## TASK REQUIREMENTS
The entries below are to be duplicated exactly, with nothing left out.

## PROVIDED RECORDS
##############################

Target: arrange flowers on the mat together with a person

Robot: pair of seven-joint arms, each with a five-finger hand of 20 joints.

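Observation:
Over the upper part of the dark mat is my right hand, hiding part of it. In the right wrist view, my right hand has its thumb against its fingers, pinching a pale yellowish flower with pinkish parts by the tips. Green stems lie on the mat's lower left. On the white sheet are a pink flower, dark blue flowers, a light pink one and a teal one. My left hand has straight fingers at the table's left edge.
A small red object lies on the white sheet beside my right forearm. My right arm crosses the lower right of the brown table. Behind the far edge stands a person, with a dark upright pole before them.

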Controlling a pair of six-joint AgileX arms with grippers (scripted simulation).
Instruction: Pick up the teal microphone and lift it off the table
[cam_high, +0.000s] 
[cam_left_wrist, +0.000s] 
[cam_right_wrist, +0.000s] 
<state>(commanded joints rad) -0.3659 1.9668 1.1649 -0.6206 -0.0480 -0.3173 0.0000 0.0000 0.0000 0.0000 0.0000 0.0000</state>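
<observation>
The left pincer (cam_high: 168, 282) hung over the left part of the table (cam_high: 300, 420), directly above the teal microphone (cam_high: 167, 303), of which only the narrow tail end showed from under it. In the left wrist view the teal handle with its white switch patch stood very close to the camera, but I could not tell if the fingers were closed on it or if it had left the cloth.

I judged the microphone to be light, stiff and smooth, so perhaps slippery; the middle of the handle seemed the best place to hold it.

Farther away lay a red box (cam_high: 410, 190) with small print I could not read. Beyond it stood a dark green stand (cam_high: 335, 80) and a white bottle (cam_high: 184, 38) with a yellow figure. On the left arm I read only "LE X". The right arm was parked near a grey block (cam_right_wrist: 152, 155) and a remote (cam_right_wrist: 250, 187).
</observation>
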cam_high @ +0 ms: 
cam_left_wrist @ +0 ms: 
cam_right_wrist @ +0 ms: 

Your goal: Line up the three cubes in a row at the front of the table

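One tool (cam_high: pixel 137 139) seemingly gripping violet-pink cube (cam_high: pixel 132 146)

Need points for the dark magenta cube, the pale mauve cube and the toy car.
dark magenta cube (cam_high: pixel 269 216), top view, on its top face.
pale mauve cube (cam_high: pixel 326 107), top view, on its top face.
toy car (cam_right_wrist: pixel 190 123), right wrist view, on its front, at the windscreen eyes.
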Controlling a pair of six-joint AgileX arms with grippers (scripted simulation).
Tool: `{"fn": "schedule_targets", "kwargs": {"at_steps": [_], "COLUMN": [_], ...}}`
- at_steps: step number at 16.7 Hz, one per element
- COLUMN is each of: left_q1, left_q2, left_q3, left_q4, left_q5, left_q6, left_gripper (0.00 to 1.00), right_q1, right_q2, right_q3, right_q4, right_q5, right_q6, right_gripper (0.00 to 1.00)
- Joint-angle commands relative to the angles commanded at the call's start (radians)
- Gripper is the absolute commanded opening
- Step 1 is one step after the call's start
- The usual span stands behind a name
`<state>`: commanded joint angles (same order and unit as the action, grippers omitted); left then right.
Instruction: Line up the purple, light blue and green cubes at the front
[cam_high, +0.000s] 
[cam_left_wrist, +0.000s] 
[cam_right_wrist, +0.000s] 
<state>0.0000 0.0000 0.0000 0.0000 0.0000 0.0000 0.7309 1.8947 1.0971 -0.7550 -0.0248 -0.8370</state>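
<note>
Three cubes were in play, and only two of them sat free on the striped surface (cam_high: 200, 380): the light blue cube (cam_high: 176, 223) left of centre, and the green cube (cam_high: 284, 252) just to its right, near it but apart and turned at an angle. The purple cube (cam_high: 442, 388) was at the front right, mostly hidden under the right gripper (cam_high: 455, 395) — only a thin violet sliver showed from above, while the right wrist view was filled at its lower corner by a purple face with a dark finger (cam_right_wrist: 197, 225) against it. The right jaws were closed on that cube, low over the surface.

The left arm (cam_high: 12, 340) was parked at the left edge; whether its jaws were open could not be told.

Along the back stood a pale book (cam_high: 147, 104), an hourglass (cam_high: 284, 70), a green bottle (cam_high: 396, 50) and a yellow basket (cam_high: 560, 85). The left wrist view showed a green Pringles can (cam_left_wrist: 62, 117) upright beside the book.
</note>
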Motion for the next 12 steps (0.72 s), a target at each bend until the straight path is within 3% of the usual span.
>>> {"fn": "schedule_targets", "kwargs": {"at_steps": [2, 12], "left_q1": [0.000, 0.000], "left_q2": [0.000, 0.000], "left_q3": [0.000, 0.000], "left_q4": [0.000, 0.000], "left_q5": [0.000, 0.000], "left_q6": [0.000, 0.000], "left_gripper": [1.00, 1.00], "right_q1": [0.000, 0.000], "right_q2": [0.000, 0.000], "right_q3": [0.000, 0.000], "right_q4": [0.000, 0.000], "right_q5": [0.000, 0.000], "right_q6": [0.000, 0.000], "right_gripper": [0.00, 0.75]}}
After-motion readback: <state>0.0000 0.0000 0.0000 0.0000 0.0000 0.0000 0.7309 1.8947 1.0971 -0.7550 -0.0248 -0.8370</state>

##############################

## TASK RESPONSE
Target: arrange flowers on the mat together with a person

Robot: pair of seven-joint arms, each with a five-finger hand of 20 joints.

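Observation:
Over the upper part of the dark mat is my right hand, hiding part of it. In the right wrist view, my right hand has its thumb against its fingers, pinching a pale yellowish flower with pinkish parts by the tips. Green stems lie on the mat's lower left. On the white sheet are a pink flower, dark blue flowers, a light pink one and a teal one. My left hand has straight fingers at the table's left edge.
A small red object lies on the white sheet beside my right forearm. My right arm crosses the lower right of the brown table. Behind the far edge stands a person, with a dark upright pole before them.
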
Controlling a pair of six-joint AgileX arms with grippers (scripted simulation).
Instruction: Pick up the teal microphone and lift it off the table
[cam_high, +0.000s] 
[cam_left_wrist, +0.000s] 
[cam_right_wrist, +0.000s] 
<state>(commanded joints rad) -0.3659 1.9668 1.1649 -0.6206 -0.0480 -0.3173 0.0000 0.0000 0.0000 0.0000 0.0000 0.0000</state>
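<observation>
The left pincer (cam_high: 168, 282) hung over the left part of the table (cam_high: 300, 420), directly above the teal microphone (cam_high: 167, 303), of which only the narrow tail end showed from under it. In the left wrist view the teal handle with its white switch patch stood very close to the camera, but I could not tell if the fingers were closed on it or if it had left the cloth.

I judged the microphone to be light, stiff and smooth, so perhaps slippery; the middle of the handle seemed the best place to hold it.

Farther away lay a red box (cam_high: 410, 190) with small print I could not read. Beyond it stood a dark green stand (cam_high: 335, 80) and a white bottle (cam_high: 184, 38) with a yellow figure. On the left arm I read only "LE X". The right arm was parked near a grey block (cam_right_wrist: 152, 155) and a remote (cam_right_wrist: 250, 187).
</observation>
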cam_high @ +0 ms: 
cam_left_wrist @ +0 ms: 
cam_right_wrist @ +0 ms: 

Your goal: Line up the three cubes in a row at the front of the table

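One tool (cam_high: pixel 137 139) seemingly gripping violet-pink cube (cam_high: pixel 132 146)

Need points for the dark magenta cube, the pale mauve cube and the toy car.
dark magenta cube (cam_high: pixel 269 216), top view, on its top face.
pale mauve cube (cam_high: pixel 326 107), top view, on its top face.
toy car (cam_right_wrist: pixel 190 123), right wrist view, on its front, at the windscreen eyes.
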Controlling a pair of six-joint AgileX arms with grippers (scripted simulation).
Tool: `{"fn": "schedule_targets", "kwargs": {"at_steps": [_], "COLUMN": [_], ...}}`
- at_steps: step number at 16.7 Hz, one per element
- COLUMN is each of: left_q1, left_q2, left_q3, left_q4, left_q5, left_q6, left_gripper (0.00 to 1.00), right_q1, right_q2, right_q3, right_q4, right_q5, right_q6, right_gripper (0.00 to 1.00)
- Joint-angle commands relative to the angles commanded at the call's start (radians)
- Gripper is the absolute commanded opening
- Step 1 is one step after the call's start
- The usual span stands behind a name
`<state>`: commanded joint angles (same order and unit as the action, grippers omitted); left then right.
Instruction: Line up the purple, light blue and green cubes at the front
[cam_high, +0.000s] 
[cam_left_wrist, +0.000s] 
[cam_right_wrist, +0.000s] 
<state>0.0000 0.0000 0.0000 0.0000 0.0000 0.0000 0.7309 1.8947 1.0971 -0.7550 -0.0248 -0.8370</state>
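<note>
Three cubes were in play, and only two of them sat free on the striped surface (cam_high: 200, 380): the light blue cube (cam_high: 176, 223) left of centre, and the green cube (cam_high: 284, 252) just to its right, near it but apart and turned at an angle. The purple cube (cam_high: 442, 388) was at the front right, mostly hidden under the right gripper (cam_high: 455, 395) — only a thin violet sliver showed from above, while the right wrist view was filled at its lower corner by a purple face with a dark finger (cam_right_wrist: 197, 225) against it. The right jaws were closed on that cube, low over the surface.

The left arm (cam_high: 12, 340) was parked at the left edge; whether its jaws were open could not be told.

Along the back stood a pale book (cam_high: 147, 104), an hourglass (cam_high: 284, 70), a green bottle (cam_high: 396, 50) and a yellow basket (cam_high: 560, 85). The left wrist view showed a green Pringles can (cam_left_wrist: 62, 117) upright beside the book.
</note>
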Motion for the next 12 steps (0.72 s), a target at each bend until the straight path is within 3% of the usual span.
>>> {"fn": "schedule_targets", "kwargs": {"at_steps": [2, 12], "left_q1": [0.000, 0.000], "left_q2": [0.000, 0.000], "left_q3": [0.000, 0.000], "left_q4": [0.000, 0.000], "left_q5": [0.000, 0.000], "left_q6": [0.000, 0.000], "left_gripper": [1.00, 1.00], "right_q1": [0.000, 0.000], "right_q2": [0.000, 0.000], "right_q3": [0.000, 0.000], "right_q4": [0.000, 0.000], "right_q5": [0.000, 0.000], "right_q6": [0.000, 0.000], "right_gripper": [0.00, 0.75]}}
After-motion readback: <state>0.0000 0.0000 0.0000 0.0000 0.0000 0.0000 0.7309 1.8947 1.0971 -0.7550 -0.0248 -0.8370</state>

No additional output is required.